Diğer kanser tipleriyle kıyaslandığında melanomun kemoterapilere pek iyi yanıt vermediğini belirten Doç. Dr. Nalan Akgül Babacan, yeni tedavi seçenekleri hakkında bilgi verdi: “2011 yılından beri ileri evre melanom hastaları için yeni tedavi seçenekleri gündeme gelmeye başladı. Bu tedaviler başlıca iki grupta toplanabilir. İlk gruptaki ‘hedefe yönelik tedavi' diyebileceğimiz tedaviler, tümördeki belirli özel mutasyonları hedef alır ve tümörü bu büyüme yolağından mahrum bırakarak kanserli hücrelerin ölümüne neden olur. Bu tedaviler için, patolojide yapılan inceleme sonrası BRAF mutasyonunun saptanmış olması gerekir. Hastalarda bu mutasyonun görülme sıklığı ise %40 civarındadır. Bu tedavilere hızlı ve etkili yanıtlar alınabilmektedir. Diğer tedavi şekli ise immünoterapidir. Burada hedef tümör hücresi değil bağışıklık sistemidir. Tümörün dokudaki bağışıklık baskılayıcı etkisi bu tedavilerle bertaraf edilmeye çalışılır. Böylece aktifleşmiş bağışıklık sistemi gidip tümör hücrelerini etkisiz hale getirebilir. Bu yöntemden fayda gören hasta oranı nispeten düşük olmasına rağmen, yanıtların bir kısmının uzun soluklu olması umut vadetmektedir. Biz onkologlar hasta bize başvurduğu dönemde, hastalığın yaygınlık durumuna, hastanın genel durumuna ve mutasyon analizlerine göre tedavi seçimi yaparız. Bu durumda bahsettiğim tedavi yöntemlerinden birini seçer tedavi başarısızlığı durumunda da uygun olan diğer seçeneklere yönleniriz.

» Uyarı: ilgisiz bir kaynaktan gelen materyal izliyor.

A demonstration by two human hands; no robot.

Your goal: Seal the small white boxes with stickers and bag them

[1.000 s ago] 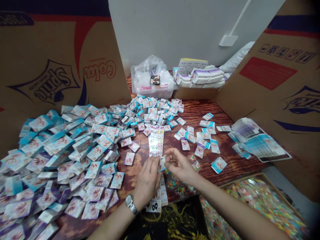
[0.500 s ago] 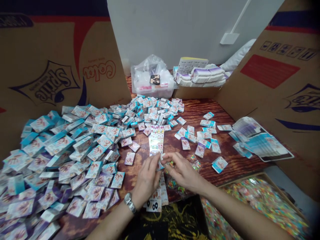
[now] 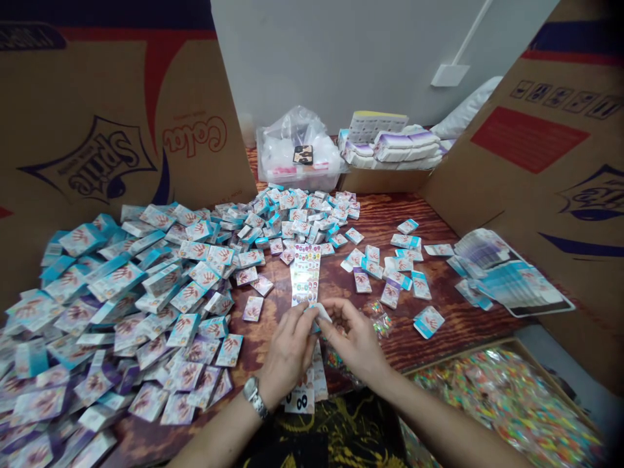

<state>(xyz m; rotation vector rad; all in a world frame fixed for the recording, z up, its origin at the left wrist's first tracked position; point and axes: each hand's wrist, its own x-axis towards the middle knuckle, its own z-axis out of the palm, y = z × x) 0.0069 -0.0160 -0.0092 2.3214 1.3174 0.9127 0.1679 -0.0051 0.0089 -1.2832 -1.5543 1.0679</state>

Bazı durumlarda da yeni tedaviler için merkezimizde yürüyen uluslararası klinik çalışmalar varsa uygun hastalarımızı bilgilendiririz.”

 Melanomdan korunmak için güneş ışınlarına karşı önlem almak çok önemli

Güneşten korunmanın en temel önlemlerden biri olduğunu söyleyen Doç. Dr. Nalan Akgül Babacan şöyle devam etti: “Ülke olarak doğru güneşlenmeyi öğrenmemiz ve uygulamamız lazım. Güneş ışınlarının yeryüzüne dik ve yoğun indiği, 10:00-16:00 saatleri arasında korunmasız güneş maruziyeti sakıncalıdır. Açık renk giysiler güneş ışınlarını açıkta kalan cildimize yansıtabileceğinden, koyu renkli ve sık dokunmuş giysiler, şapka ve gözlük kullanılmalıdır. Ayrıca açıkta kalan vücut bölgeleri için güneşten koruyucu ürünler kullanılmalıdır. En sık yapılan hata, ürünleri yetersiz miktarda kullanmaktır. Örneğin yüz için her seferinde yaklaşık 3 cc (1 çay kaşığı=2,5 cc) koruyucu sürülmelidir. Tercihen 30 ve üzeri koruma sağlayan koruyucular, güneşe çıkmadan 15-20 dk. önce sürülmeli ve terleme, duş alma, denize girme durumunda tekrar uygulanmalıdır. Solaryumdan da kaçınılmalıdır. Bir diğer önlem, her bireyin kendi cildini düzenli aralıklarla incelemesi, hızlıca büyüyen ben benzeri oluşum ya da değişime uğrayan bir ben fark etmesi durumunda zaman yitirmeden dermatoloji uzmanına başvurmasıdır.”

 “Tümöre bıçak değmez” inancı tamamen yanlış

Şüpheli lezyonların biyopsiyle veya cerrahi müdahaleyle çıkarılması gerektiğini belirten Doç. Dr. Nalan Akgül Babacan şunları söyledi: “Halen, halk arasında ‘bıçak değince kanser yayılır' inancı hakim ancak muayene bulguları sonrasında melanoma olması olası tüm lezyonlar cerrahi olarak kesinlikle çıkartılmalıdır. Bıçak değmesinin hastalığı yayacağı inancı tümüyle asılsız ve yanlıştır. Ne yazık ki bu yanlış inanç hastaların erken tedavi ve şifa şansını yitirmelerine neden olabilmektedir.”